Jack Wilson reports from Ketchum, Idaho, where money has trumped literary history.


Ernest Hemingway never missed a sunrise. Even the day he untangled himself from this mortal coil with two shells of buckshot, the sun also rose. You can understand when you look from his house’s implied aspect: the mountains framed the ascent of the sun through the tall pines and over the river where he hunted geese and his son fly-fished.

He’s buried in the municipal cemetery under a grey slab between four pines. There is no epitaph.

In Key West there is the Ernest Hemingway Home and Museum. In Oak Park, there is the Ernest Hemingway Birthplace and Museum. And fifteen kilometres outside of Havana there’s Finca La Vigía, where Hemingway lived in Cuba, now, also a museum. There is no such place in Ketchum, the town where Hemingway shot himself in 1961.

Displaced, Hemingway’s ghost haunts Ketchum. A rifle of his is mounted on a wall at the bar ‘Pioneers.’ An elementary school is named for him. There is a Hemingway-themed Room 208 at the Sun Valley Lodge. It is here where he wrote ‘For Whom The Bell Tolls.’ There are two memorials. One is off the highway in what was wilderness, now a golf course, and another on a rock in the aforementioned river. But the house is empty.

It was bequeathed by Mary Hemingway to The Nature Conservancy in 1986. For a time, the house was the office for the Conservancy’s operations in Idaho, until they moved for want of space. After spending $50,000 a year to maintain an empty house, the Conservancy and the Hemingway House Foundation attempt to restore the house and its various ephemera held by the John Kennedy Library in 2004. There would be tours and maybe a writer in residence. But there were none.

The years since have seen this increasingly reluctant caretaker grapple with the arbitrary whims of locals. The residents of Canyon Run Boulevard, the gated street where the house resides, would rather pay to move the house, as they attempted to do in 2005, than let tourists in.

“This isn’t a Hemingway issue, it’s a land rights issue,” said Jonathan Neeley, a neighbour of the house, to Ketchum’s local paper The Idaho Mountain Express.

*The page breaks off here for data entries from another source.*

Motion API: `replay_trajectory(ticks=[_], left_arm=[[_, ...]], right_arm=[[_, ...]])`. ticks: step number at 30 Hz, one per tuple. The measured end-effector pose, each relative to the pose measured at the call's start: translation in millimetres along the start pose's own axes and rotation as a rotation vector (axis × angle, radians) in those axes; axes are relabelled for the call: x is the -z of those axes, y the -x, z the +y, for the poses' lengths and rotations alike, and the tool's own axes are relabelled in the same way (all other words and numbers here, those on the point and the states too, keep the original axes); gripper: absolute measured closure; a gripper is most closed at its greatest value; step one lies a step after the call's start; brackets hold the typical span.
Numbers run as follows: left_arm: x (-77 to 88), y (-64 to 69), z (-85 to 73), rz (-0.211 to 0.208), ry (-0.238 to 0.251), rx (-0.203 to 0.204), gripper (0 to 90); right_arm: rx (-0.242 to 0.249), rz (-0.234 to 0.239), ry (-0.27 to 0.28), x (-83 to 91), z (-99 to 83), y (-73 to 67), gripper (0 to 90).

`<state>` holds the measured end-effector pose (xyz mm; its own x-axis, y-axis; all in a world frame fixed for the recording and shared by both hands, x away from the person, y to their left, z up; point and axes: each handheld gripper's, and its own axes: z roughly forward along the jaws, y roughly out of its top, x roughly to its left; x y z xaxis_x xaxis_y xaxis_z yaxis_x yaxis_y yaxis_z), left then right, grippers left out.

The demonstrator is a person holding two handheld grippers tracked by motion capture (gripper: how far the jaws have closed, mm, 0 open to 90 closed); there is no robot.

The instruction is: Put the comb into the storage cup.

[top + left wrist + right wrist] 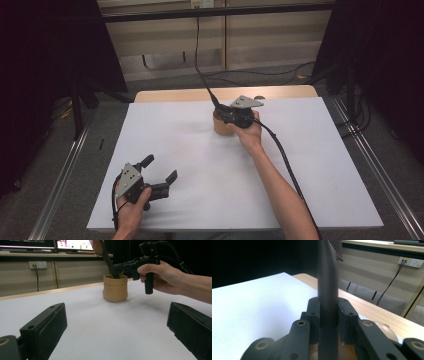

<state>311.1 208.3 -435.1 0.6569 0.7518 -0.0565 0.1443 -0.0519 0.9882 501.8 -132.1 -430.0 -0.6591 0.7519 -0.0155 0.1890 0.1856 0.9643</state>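
Note:
A tan cup point(220, 128) stands upright on the far middle of the white tabletop point(310, 165). A long dark utensil handle point(207, 90) rises out of it and leans back and left. My right gripper point(223, 113) hovers over the cup, shut on that handle. In the right gripper view the handle point(327, 277) is pinched between the pads of my right gripper point(328, 312), with the cup's rim point(387, 328) below. My left gripper point(161, 168) rests open near the front left, empty. In the left gripper view my left gripper point(117, 322) faces the cup point(115, 288), the handle point(106, 255) and my right gripper point(117, 269).
The white sheet covers a wooden table whose back edge point(200, 94) shows. Metal rails point(65, 170) run along the floor on both sides. Cables point(260, 75) lie on the floor behind. Dark curtains point(50, 45) flank the table.

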Motion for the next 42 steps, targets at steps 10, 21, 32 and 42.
replay_trajectory(ticks=[10,21,32,42], left_arm=[[-0.8,0.0,-0.4,-0.003,-0.004,-0.001,3.0],[-0.8,0.1,-0.5,-0.001,-0.004,-0.003,3.1],[-1.3,0.6,-0.6,0.001,-0.004,-0.001,3.0],[-1.3,0.8,-0.1,-0.004,-0.007,-0.018,3.0]], right_arm=[[-0.004,-0.016,-0.031,6.4,-6.2,2.4,72.8],[-0.006,-0.020,-0.056,9.1,-4.0,2.2,72.6],[-0.014,-0.033,-0.108,9.2,-4.7,0.2,72.3],[-0.045,-0.023,-0.110,9.2,-3.5,0.5,70.0]])
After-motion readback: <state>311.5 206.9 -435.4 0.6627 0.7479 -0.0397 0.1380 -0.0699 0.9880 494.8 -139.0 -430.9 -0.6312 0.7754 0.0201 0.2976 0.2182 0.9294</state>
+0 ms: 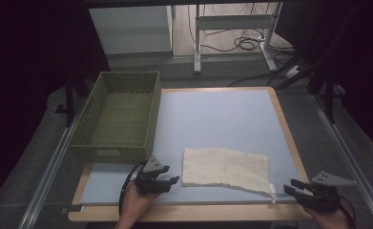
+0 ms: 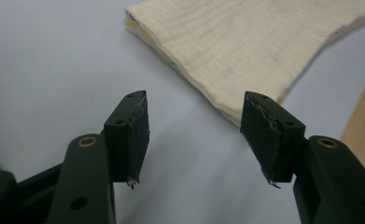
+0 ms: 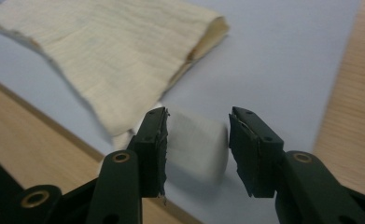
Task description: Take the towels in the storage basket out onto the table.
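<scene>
Pale blue matting covers the table top (image 1: 212, 119), which has a wooden border along its edges; near to far, the scene starts with the person's two hands at the bottom of the high view. At about seven o'clock from the table's centre the left gripper (image 1: 173, 180) lies low over the mat, its jaws apart with nothing between them. In the left gripper view those jaws frame bare blue mat, and the folded cream cloth (image 2: 245, 46) lies just beyond their tips, apart from them. At about five o'clock the right gripper (image 1: 291, 186) sits over the wooden edge, jaws likewise parted and pressing on nothing. In the right gripper view a small white tag (image 3: 194, 144) at the cloth's corner shows blurred between and beyond the pads; whether it touches them cannot be told. The cloth (image 1: 226, 169) itself rests flat on the mat between the two grippers, at roughly six o'clock, its near right corner reaching the mat's front edge. Farther off, at ten o'clock, an olive-green woven basket (image 1: 119, 83) stands at the left rim of the table. Beyond the table, white desk legs (image 1: 197, 43) and loose cables (image 1: 243, 43) lie on the floor
</scene>
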Available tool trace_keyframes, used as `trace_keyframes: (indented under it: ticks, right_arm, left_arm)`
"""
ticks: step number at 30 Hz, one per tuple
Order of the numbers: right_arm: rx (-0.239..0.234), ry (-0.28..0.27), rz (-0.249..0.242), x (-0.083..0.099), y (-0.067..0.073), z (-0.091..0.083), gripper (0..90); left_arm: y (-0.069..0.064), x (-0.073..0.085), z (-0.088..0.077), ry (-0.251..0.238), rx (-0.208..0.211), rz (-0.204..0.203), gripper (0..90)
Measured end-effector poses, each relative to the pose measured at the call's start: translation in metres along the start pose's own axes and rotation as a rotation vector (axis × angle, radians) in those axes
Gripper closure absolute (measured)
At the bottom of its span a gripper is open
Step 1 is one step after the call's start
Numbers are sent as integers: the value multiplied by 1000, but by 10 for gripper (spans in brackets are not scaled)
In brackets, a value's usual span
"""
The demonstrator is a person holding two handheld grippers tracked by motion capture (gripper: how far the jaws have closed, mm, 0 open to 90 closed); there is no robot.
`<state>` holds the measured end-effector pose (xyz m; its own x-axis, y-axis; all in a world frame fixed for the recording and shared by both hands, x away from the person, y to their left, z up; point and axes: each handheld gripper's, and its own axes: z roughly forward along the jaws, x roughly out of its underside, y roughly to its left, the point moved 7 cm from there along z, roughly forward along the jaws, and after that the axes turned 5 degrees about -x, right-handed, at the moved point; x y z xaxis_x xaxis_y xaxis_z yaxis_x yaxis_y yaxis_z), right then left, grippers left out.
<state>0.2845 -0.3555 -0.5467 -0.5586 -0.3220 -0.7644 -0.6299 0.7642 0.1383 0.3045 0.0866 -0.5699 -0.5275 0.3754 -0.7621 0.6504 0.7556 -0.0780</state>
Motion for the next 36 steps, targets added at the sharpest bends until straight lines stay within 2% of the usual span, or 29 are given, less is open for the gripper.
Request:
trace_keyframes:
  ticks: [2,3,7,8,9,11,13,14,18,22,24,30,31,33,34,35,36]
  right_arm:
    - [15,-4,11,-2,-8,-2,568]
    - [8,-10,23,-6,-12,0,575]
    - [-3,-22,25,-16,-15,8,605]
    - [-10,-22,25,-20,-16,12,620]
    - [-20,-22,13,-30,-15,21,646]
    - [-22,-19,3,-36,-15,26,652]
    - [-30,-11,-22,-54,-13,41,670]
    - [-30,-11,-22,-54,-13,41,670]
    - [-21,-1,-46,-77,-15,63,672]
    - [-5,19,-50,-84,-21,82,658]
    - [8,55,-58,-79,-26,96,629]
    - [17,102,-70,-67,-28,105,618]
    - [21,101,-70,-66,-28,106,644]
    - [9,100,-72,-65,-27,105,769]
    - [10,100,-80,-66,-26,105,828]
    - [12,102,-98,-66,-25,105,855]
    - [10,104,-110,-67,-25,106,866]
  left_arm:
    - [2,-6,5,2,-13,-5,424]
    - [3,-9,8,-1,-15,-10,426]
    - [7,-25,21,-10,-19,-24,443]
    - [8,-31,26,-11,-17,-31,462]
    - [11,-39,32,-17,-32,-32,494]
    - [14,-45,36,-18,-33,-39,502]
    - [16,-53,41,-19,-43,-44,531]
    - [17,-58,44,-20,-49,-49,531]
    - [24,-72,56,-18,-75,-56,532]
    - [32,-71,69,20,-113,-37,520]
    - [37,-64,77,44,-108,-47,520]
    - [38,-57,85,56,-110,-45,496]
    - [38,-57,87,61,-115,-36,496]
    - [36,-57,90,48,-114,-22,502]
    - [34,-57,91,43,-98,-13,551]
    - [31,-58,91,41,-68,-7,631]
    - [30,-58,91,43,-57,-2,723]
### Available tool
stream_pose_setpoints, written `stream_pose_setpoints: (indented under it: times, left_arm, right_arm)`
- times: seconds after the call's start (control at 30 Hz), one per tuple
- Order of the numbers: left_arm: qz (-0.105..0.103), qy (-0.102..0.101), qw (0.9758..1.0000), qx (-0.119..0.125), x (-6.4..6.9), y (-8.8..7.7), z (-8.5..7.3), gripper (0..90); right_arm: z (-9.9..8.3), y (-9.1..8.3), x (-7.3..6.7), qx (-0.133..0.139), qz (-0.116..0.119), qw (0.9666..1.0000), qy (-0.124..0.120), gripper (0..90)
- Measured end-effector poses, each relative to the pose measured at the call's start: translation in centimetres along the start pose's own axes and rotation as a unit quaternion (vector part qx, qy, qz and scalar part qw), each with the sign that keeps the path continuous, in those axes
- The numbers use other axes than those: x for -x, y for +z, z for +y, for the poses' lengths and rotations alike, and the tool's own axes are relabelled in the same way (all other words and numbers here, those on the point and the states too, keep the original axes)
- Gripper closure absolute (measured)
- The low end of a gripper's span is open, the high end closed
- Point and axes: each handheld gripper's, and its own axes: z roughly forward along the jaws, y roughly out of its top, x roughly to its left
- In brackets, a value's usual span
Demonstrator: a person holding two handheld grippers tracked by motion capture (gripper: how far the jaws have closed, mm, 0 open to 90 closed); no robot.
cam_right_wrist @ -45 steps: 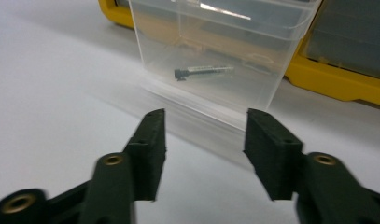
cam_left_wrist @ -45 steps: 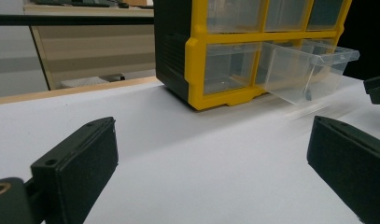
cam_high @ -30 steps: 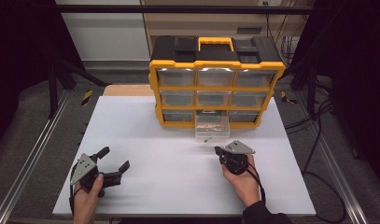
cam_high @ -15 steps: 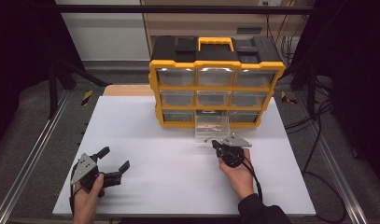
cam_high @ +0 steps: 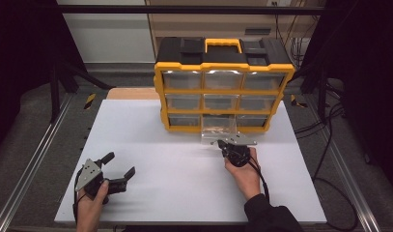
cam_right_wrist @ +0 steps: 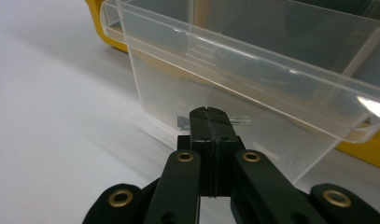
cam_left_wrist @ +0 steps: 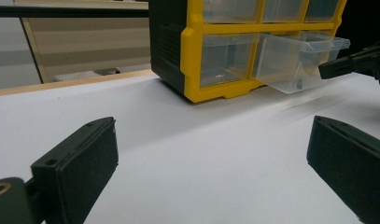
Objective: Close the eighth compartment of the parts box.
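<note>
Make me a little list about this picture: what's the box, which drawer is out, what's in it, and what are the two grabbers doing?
box: yellow and black drawer cabinet standing on the white table
drawer out: clear drawer, bottom row, middle, pulled partway out
inside drawer: a small screw seen through the clear front
right gripper: jaws shut, tips at the drawer's front; touching or not, unclear
left gripper: jaws open, holding nothing, low over the table, away from the box

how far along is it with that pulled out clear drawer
Done: nothing plainly finished; the clear plastic drawer juts from the yellow and black organiser's bottom row. In hand: the right gripper, shut and empty, meets its front. Left: pushing it in. The left gripper rests open.
</note>
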Motion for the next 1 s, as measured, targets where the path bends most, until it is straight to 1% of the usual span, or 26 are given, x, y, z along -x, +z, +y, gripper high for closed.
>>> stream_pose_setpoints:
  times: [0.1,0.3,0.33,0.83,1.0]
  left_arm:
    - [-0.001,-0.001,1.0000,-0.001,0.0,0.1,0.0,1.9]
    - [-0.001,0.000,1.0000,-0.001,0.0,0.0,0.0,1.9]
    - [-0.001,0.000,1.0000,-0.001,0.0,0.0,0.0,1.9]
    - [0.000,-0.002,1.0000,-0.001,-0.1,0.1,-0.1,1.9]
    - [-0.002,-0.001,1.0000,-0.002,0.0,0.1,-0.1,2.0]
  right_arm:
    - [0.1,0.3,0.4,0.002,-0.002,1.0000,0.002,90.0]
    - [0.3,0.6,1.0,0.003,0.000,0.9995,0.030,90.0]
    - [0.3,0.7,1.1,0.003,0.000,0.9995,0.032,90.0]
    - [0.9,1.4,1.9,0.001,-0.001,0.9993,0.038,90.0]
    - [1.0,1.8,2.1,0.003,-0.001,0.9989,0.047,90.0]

Nine years later, the gate to Canyon Run Boulevard is still closed to non-residents. To see the house where Hemingway spent his last year, one needs cross the river and travel down the parallel to it until you reach an architecturally incongruous adobe mansion. There, across the river through the trees, there it is. Move ten metres in any direction and it’s gone.

Gone too is Hemingway’s Sun Valley. Then the view from his home was across a stream and into the pines. Now mansions line the stream, said to be owned by Hollywood A-listers and giants of finance and commerce. Arnold Schwarzenegger has a ski run to his name. Bruce Willis is said to be among the owners of property along the river.

Ketchum has always been the play place of the rich. But now they are no longer in the casino with Ketchum’s workingmen or concentrated in the suites and dining rooms of the Sun Valley Lodge. They have spread their wealth along the streets and boulevards in holiday homes of immodest scale.

For most, the attraction is less the hunting and fishing that drew Hemingway, but rather snow. The limitless snow of the Sun Valley Ski Resort. Owning one of the largest networks of snowmaking equipment in North America, the resort reliably delivers a solid snow base and powder no matter the weather conditions. It is the main game in town.

Hemingway, his memorialisation and any active engagement with his body of work, including the physical legacy of his last home, are absent from the tableau. Ketchum simply shrugged, looked up to the mountain and there, instead, saw its rivers of gold.